Wikipedia And The Nofollow Controversy

If you are not involved in the search engine optimization community, January 21st, 2007 probably held no significance for you. However, if you are a search engine marketer or SEO, you probably remember January 21st as the day that Wikipedia died. To the untrained eye, Wikipedia is exactly the same today as it was six months ago. But, once you dig below the surface and take a look, you can see one difference that has had an impact on the world of search engine optimization: NOFOLLOW.

In the words of Matt Cutts, "rel="nofollow" attribute is an easy way for a web site to tell search engines that the web site can’t or doesn’t want to vouch for a link." Before January 21st, NOFOLLOW was mainly used for blog comments. This helped blog owners cut down on comment spam. NOFOLLOW was also used in some situations to denote a paid link, but this is a whole other controversy that will have to be saved for a different article.

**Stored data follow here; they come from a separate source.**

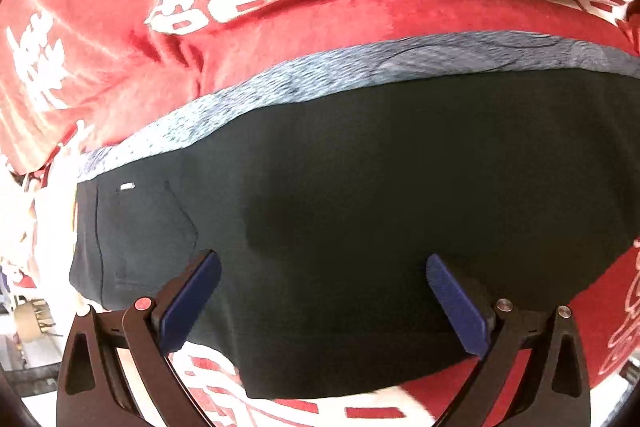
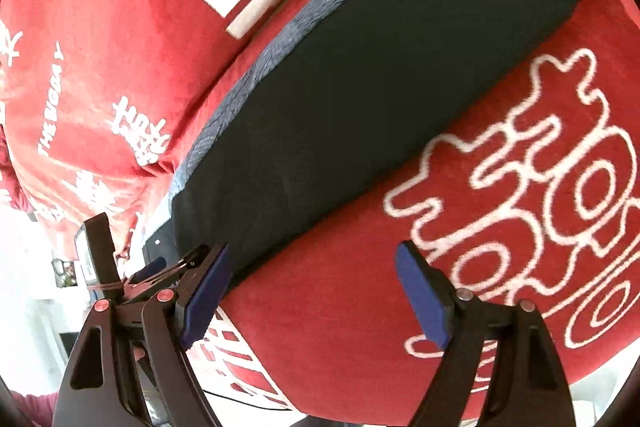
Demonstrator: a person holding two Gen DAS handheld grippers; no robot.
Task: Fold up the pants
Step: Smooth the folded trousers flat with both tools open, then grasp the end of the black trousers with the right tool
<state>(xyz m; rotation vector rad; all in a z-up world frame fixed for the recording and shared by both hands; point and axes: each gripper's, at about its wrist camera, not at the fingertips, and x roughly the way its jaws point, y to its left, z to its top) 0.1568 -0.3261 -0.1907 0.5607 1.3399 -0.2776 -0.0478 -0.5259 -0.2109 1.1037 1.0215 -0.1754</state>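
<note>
- The red blanket (image 2: 100, 39) carries white lettering: "THE BIGDAY" reads up the left side of the right wrist view, beside large white characters.
- The dark pants (image 1: 360, 187) fill the middle of the left wrist view, grey lining edging their top.
- The left gripper (image 1: 322, 269) hangs spread wide over the pants, gripping nothing.
- The right gripper (image 2: 312, 263) gapes wide above bare blanket at the pants' lower edge, lower centre.

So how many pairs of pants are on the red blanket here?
1: the dark pants lie flat across the red blanket, a grey-blue lining strip along their far edge. None hidden, seemingly.
</note>
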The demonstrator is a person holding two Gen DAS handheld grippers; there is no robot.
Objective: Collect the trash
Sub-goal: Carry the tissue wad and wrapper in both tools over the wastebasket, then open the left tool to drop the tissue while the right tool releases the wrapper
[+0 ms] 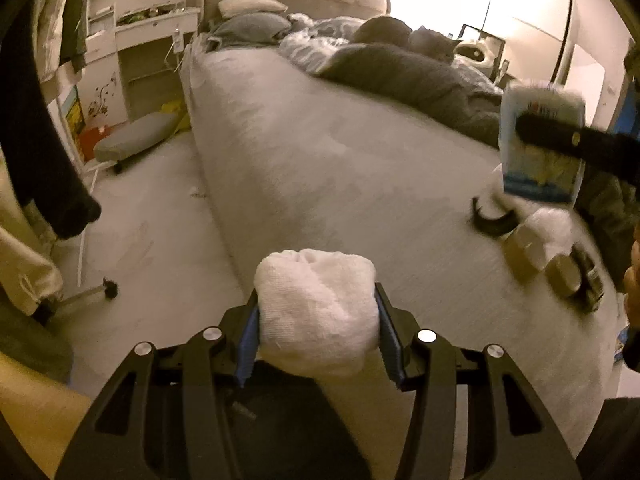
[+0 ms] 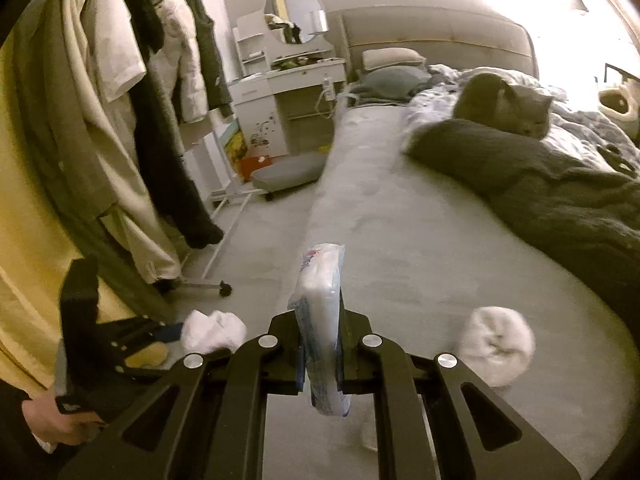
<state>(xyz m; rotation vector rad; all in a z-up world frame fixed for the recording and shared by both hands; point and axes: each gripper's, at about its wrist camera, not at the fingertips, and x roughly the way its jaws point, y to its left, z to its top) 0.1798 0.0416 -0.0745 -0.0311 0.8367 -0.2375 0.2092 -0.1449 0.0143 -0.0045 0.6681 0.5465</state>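
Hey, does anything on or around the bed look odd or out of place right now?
Yes. A gray cat sits on the rumpled dark blanket. Small items lie scattered near the mattress corner, including a black curved band. A gray cushion lies on the floor by the vanity.

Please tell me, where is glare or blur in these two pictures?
Left wrist view: window glare washes out the top right, and the blue-and-white plastic packet with the items near it is motion-blurred. Right wrist view: glare at the upper right; the white crumpled wad on the bed is smeared.
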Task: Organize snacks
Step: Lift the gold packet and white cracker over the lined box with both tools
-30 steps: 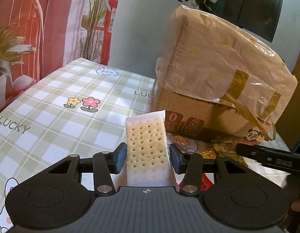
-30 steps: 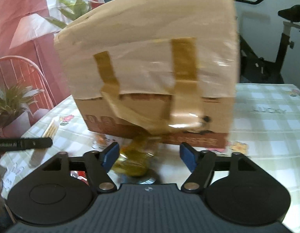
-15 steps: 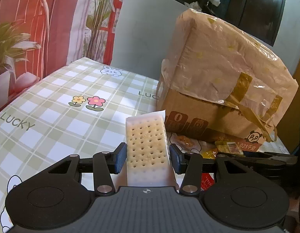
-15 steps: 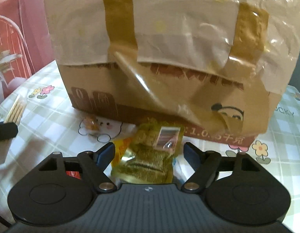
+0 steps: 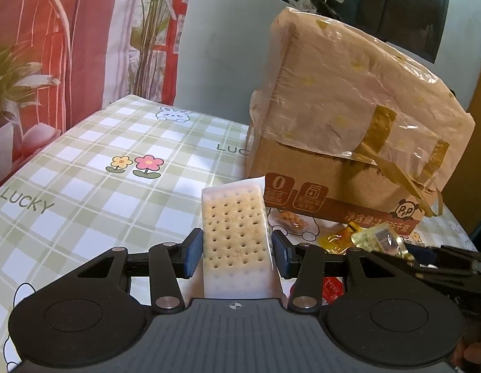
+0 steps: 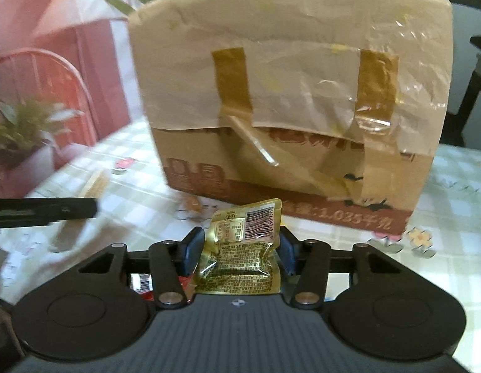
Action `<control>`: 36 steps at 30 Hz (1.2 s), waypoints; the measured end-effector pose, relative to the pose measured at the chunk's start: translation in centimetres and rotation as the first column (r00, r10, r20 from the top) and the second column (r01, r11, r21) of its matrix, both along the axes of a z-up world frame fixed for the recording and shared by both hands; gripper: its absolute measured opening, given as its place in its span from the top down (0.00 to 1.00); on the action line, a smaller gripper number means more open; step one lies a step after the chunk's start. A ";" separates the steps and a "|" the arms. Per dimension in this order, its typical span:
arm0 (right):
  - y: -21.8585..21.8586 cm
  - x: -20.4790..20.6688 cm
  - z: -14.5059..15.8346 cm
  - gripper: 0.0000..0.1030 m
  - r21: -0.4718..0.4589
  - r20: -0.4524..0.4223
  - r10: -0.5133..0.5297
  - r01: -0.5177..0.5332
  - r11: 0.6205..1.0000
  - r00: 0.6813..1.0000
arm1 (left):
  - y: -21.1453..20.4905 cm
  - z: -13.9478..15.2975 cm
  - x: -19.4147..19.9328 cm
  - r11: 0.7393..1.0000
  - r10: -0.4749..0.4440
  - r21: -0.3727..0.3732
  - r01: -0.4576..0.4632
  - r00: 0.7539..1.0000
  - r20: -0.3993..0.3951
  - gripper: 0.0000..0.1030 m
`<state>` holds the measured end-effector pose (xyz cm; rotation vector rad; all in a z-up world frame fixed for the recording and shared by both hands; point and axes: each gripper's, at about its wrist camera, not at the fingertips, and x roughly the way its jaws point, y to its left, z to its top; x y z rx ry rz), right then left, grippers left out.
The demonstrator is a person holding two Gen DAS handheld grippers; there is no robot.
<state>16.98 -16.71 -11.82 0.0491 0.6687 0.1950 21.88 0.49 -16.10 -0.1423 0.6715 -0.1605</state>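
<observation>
Snacks (image 5: 298,221) lie on checked tablecloth (image 5: 94,168) beside cardboard box (image 5: 349,143).

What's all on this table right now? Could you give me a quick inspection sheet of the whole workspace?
Surface: table with a green checked cloth, printed with flowers, bunnies and "LUCKY".
Job's things: cracker pack in the left tongs; gold snack packet in the right tongs; orange packet, small clear-wrapped snack and red packet lie on the cloth before the cardboard box.
Clutter: the box is taped, its top wrapped in plastic film.
Grippers: both tongs shut on their snacks.
Cables: nothing seen.
Surroundings: red curtain, potted plants, a chair back, dark window.
</observation>
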 end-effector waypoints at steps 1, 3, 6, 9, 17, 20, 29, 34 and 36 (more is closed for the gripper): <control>0.1 -0.3 0.1 0.48 0.008 0.001 0.010 -0.010 1.000 1.000 | -0.1 0.1 -0.1 1.000 -0.003 0.003 0.003 1.000 0.003 0.51; 0.0 -0.8 0.1 0.48 0.030 0.001 0.028 -0.028 0.999 1.000 | -0.3 0.4 -0.2 1.000 -0.006 0.008 0.006 1.000 0.008 0.51; -0.2 -1.2 0.7 0.48 0.060 0.013 0.034 -0.035 0.998 0.999 | -0.6 1.1 -0.5 1.000 -0.012 0.013 0.012 1.000 0.026 0.51; -0.6 -1.8 2.1 0.48 0.078 0.052 0.047 -0.051 0.996 0.998 | -0.9 2.9 -0.6 0.999 -0.032 0.022 0.030 0.996 0.079 0.51; -1.8 -2.1 8.6 0.48 0.091 0.262 0.081 -0.108 0.990 0.962 | -2.3 10.9 0.6 0.995 -0.099 0.038 0.092 0.952 0.289 0.51; -2.6 -1.7 11.3 0.48 0.118 0.337 0.069 -0.115 0.986 0.939 | -3.6 13.8 1.5 0.990 -0.139 0.043 0.133 0.923 0.360 0.51; -6.7 3.6 16.6 0.48 0.038 0.450 -0.059 0.047 0.998 0.891 | -9.3 16.5 8.4 0.974 -0.225 0.082 0.210 0.899 0.376 0.51; -8.7 6.4 15.8 0.48 0.008 0.418 -0.115 0.122 0.992 0.901 | -11.1 15.2 11.7 0.974 -0.226 0.090 0.207 0.917 0.330 0.51; -9.0 7.1 15.3 0.48 0.000 0.403 -0.115 0.125 0.992 0.908 | -11.6 14.5 12.7 0.971 -0.237 0.104 0.215 0.922 0.308 0.51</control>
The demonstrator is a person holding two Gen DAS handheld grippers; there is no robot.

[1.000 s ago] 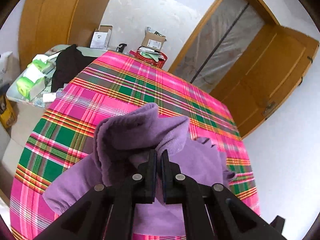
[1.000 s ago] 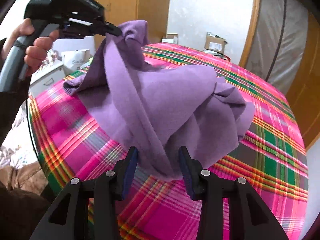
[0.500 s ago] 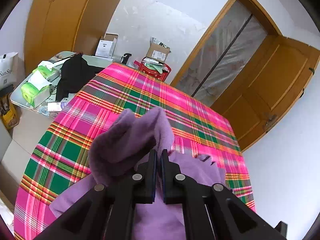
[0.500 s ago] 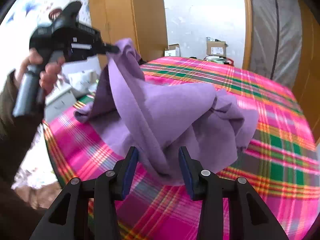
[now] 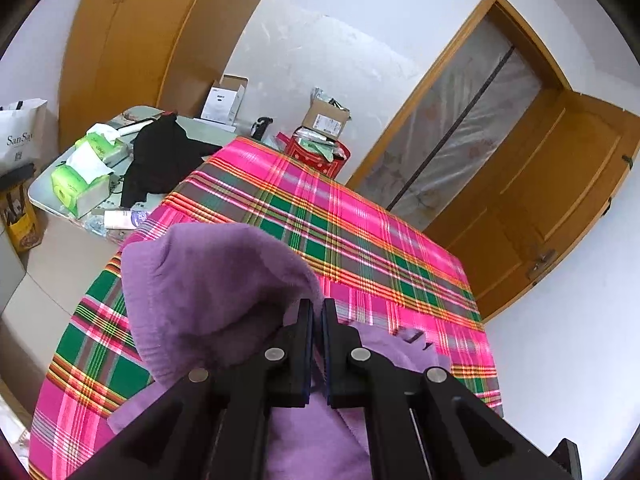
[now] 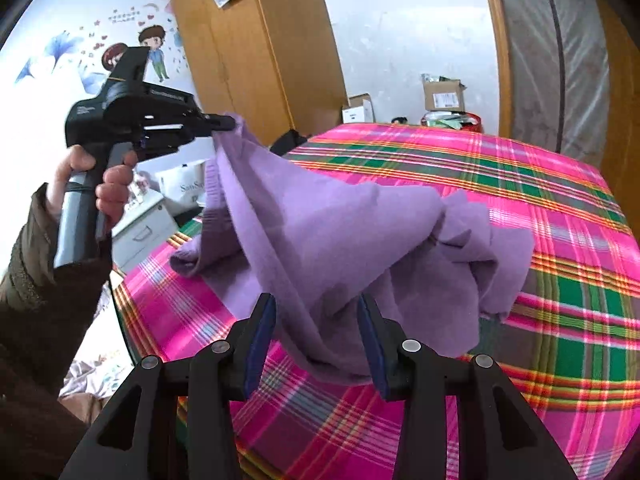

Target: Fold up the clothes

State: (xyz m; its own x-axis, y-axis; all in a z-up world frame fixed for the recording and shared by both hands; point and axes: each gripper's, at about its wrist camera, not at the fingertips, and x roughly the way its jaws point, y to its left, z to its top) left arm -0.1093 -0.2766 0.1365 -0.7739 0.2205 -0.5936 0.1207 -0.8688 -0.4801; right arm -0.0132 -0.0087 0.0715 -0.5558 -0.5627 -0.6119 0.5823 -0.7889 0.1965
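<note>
There is 1 purple garment (image 6: 344, 236) on 1 plaid-covered table (image 5: 360, 240), with 2 grippers in view: the left gripper (image 5: 314, 308) and the right gripper (image 6: 316, 320). On the side table (image 5: 44, 192) sit 2 green tissue packs (image 5: 78, 186), 1 black cloth (image 5: 160, 156) and 1 white paper bag (image 5: 20, 136); 2 cardboard boxes (image 5: 326, 122) and 1 red basket (image 5: 316, 156) stand by the wall

The left gripper (image 5: 317, 312), held raised at frame left by the person's hand (image 6: 90, 178), has its jaws clamped together; the right gripper (image 6: 316, 312) has its jaws spread wide.
</note>
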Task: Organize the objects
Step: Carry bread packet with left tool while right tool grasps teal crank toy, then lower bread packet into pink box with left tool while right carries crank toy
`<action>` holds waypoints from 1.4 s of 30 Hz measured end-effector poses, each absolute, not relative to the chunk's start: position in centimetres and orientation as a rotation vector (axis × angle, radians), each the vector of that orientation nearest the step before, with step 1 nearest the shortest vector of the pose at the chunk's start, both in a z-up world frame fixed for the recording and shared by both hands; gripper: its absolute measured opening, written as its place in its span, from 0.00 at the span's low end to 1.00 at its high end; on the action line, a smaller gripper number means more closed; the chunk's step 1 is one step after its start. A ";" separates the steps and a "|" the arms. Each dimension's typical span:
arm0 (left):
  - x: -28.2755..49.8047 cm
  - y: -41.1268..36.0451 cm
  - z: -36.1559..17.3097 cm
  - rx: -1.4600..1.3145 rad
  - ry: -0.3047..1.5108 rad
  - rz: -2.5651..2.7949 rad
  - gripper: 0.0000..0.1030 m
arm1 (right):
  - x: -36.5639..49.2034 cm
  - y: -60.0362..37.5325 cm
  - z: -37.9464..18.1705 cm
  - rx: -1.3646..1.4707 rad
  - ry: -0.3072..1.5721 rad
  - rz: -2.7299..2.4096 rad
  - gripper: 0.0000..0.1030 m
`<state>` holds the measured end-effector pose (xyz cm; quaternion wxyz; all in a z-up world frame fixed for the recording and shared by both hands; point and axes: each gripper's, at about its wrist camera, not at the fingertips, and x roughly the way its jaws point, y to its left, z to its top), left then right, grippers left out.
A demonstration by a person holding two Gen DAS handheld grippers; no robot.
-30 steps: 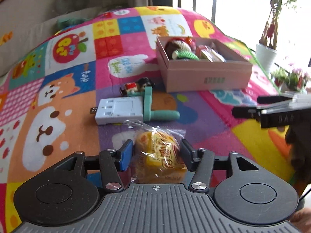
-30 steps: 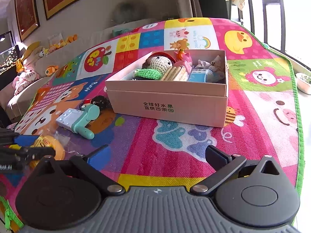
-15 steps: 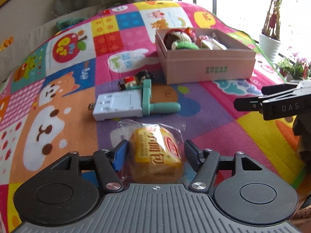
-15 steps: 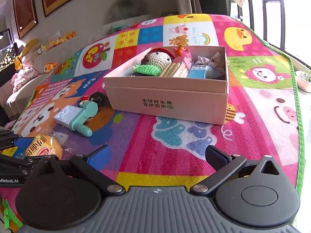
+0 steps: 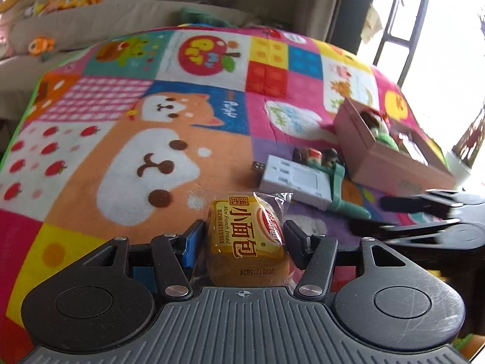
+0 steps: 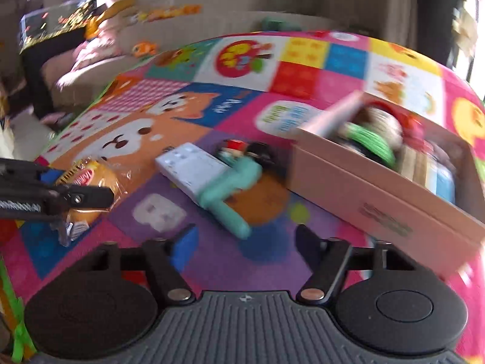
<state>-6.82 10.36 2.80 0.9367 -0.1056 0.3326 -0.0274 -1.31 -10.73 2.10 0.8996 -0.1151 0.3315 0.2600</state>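
Two tools work over the patchwork play mat (image 5: 91,157). Left tool (image 5: 244,238): fingers closed against a wrapped mini bread (image 5: 247,242), held between them. Right tool (image 6: 245,244): spread wide, gripping nothing, near the white-and-teal toy (image 6: 212,179). Pink box (image 6: 391,191) sits just beyond the toy, already holding several items.

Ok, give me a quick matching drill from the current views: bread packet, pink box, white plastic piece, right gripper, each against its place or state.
Things:
1. bread packet
2. pink box
3. white plastic piece
4. right gripper

Places or states:
A. open, nothing between its fingers
B. lying flat on the mat, a mint-green handle across its end
C. between the left gripper fingers
D. holding a crocheted doll and other small items

Pairs: 1-C, 2-D, 3-B, 4-A
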 end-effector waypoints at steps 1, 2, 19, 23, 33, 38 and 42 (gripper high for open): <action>-6.9 10.3 2.8 -0.220 0.676 -0.067 0.60 | -0.9 -10.0 1.9 -0.252 0.693 0.549 0.51; -6.9 10.2 2.7 -0.220 0.673 -0.082 0.60 | -0.6 -9.5 1.7 -0.254 0.698 0.560 0.47; -3.8 2.1 1.1 -0.259 0.624 -0.355 0.60 | -6.1 -21.9 2.3 -0.354 0.708 0.288 0.49; -3.7 1.7 0.6 -0.257 0.630 -0.363 0.60 | -5.6 -23.8 2.4 -0.355 0.675 0.089 0.54; -3.8 2.1 0.3 -0.291 0.627 -0.365 0.60 | -3.9 -21.9 2.8 -0.053 0.689 0.220 0.70; -3.7 2.7 0.1 -0.338 0.625 -0.374 0.60 | -2.5 -20.1 2.7 -0.064 0.671 0.244 0.59; -3.6 3.0 0.0 -0.361 0.624 -0.378 0.60 | -1.4 -19.6 2.3 -0.061 0.680 0.263 0.51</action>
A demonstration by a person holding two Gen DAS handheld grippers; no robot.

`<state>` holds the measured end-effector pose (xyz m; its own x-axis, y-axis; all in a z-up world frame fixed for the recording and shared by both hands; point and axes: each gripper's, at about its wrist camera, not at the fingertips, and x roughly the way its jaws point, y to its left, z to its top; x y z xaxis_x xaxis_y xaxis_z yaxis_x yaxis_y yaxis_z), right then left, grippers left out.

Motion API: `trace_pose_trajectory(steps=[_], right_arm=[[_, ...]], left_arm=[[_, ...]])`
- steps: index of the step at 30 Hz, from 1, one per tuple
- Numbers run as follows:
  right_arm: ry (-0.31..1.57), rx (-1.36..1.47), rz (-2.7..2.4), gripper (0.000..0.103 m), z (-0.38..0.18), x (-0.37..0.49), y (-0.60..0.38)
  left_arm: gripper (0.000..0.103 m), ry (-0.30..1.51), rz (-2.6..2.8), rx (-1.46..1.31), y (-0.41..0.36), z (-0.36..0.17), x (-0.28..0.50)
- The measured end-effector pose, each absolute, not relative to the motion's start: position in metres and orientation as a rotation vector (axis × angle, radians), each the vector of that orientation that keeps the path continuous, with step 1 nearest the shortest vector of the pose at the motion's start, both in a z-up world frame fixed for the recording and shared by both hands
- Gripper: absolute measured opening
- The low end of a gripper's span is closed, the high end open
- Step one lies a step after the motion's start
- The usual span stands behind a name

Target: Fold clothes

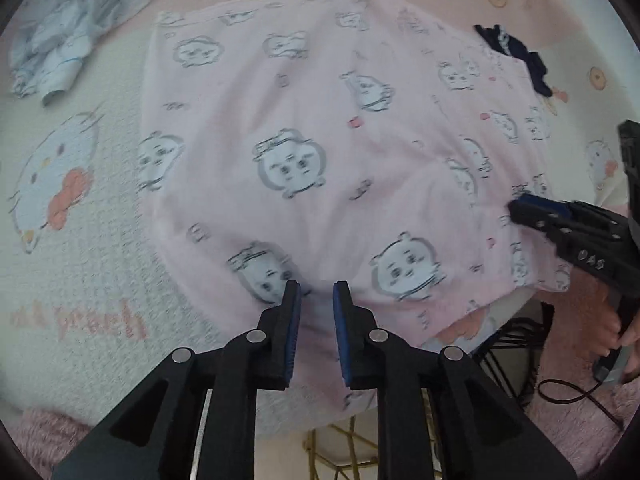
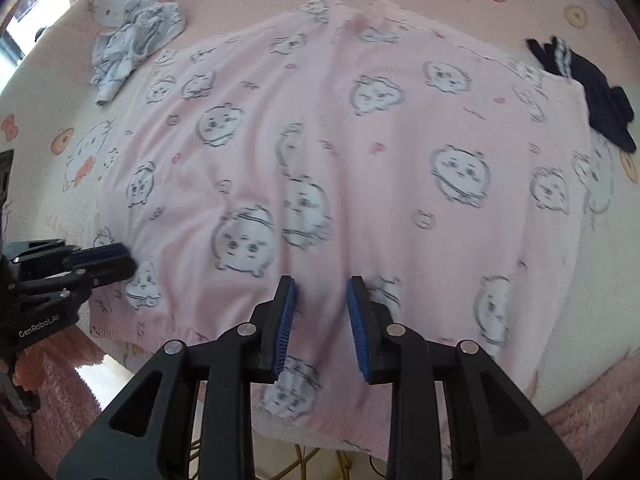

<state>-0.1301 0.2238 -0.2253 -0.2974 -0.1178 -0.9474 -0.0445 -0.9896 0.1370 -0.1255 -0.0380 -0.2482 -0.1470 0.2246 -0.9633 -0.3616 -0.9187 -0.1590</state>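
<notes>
1. Looking down over the bed, I have the pink garment, printed with round cartoon faces, spread flat on the bedsheet. It reaches away from me, and its near edge hangs over the side of the bed.
2. The relation that matters is that the near edge runs from side to side under both tools, with the rest of the cloth straight ahead of the tips. A fold would, I judge, carry that edge away from me towards the far edge.
3. My left gripper is over the near edge towards the left corner, so it is the nearer one to that corner. My right gripper sits further along the same edge to the right.
4. The left gripper's pads are a little apart, with cloth showing in the gap but nothing pinched.
5. The right gripper's pads are also apart. The cloth beyond them looks flat, and I see no fold held.
6. A crumpled pale blue garment lies beyond the far left corner. A dark garment touches the far right corner.
7. The left tool's body reads "GenRobot.AI". The right tool has short raised letters that I cannot read with confidence. Pink script on the sheet is too blurred to be sure of.
</notes>
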Motion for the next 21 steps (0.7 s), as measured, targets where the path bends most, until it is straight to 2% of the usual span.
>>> trace_pose_trajectory(steps=[3, 4, 6, 7, 8, 13, 18, 21], right_arm=[[-0.366, 1.835, -2.520, 0.027, -0.221, -0.108, 0.259], [-0.409, 1.839, -2.528, 0.027, -0.221, -0.103, 0.268], [-0.454, 1.836, -2.526, 0.027, -0.221, -0.099, 0.274], [-0.443, 1.846, -2.525, 0.027, -0.222, -0.099, 0.274], [-0.425, 1.858, -2.524, 0.027, -0.223, -0.099, 0.273], [-0.437, 1.902, -2.552, 0.027, -0.223, -0.087, 0.295], [-0.563, 1.791, -2.636, 0.027, -0.209, -0.079, 0.328], [-0.473, 1.722, -2.609, 0.029, -0.212, -0.092, 0.319]], left_arm=[[0.023, 0.072, 2.121, -1.737, -0.048, -0.244, -0.122], [0.027, 0.049, 2.114, -1.718, -0.047, -0.242, -0.123], [0.041, -0.006, 2.091, -1.656, -0.035, -0.239, -0.124], [0.053, -0.030, 2.077, -1.636, -0.029, -0.240, -0.125], [0.056, 0.001, 2.076, -1.647, -0.021, -0.244, -0.125], [0.056, 0.217, 2.121, -1.665, 0.003, -0.248, -0.111], [0.058, 0.214, 2.128, -1.658, 0.000, -0.249, -0.110], [0.059, 0.225, 2.135, -1.666, 0.001, -0.251, -0.110]])
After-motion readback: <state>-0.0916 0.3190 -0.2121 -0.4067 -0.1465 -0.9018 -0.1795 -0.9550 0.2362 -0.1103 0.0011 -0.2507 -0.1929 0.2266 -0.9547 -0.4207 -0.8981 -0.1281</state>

The reason that Wikipedia’s adoption of NOFOLLOW on every single outgoing link caused such a stir is because many people viewed it as the most hypocritical decision that Wikipedia could have made. The reason that Wikipedia has become so popular and performs so well in the SERPs is that bloggers and web site owners commonly reference Wikipedia. When they do this, they provide a link back to Wikipedia. Every time that this process occurs, Wikipedia gains a little more popularity in the search engines. When Wikipedia decided to implement the NOFOLLOW tag, they are telling the search engines that although we reference a web site and may use content from it in our article, we do not want you to give it any credit. It is for this reason that many have started to view Wikipedia as a massive hypocrisy.

Although NOFOLLOW has probably cut down on the amount of spam Wikipedia has to combat, but as many others have stated, Wikipedia could have chosen a different method for fighting spam that did not punish quality web sites which deserve to be recognized by Wikipedia.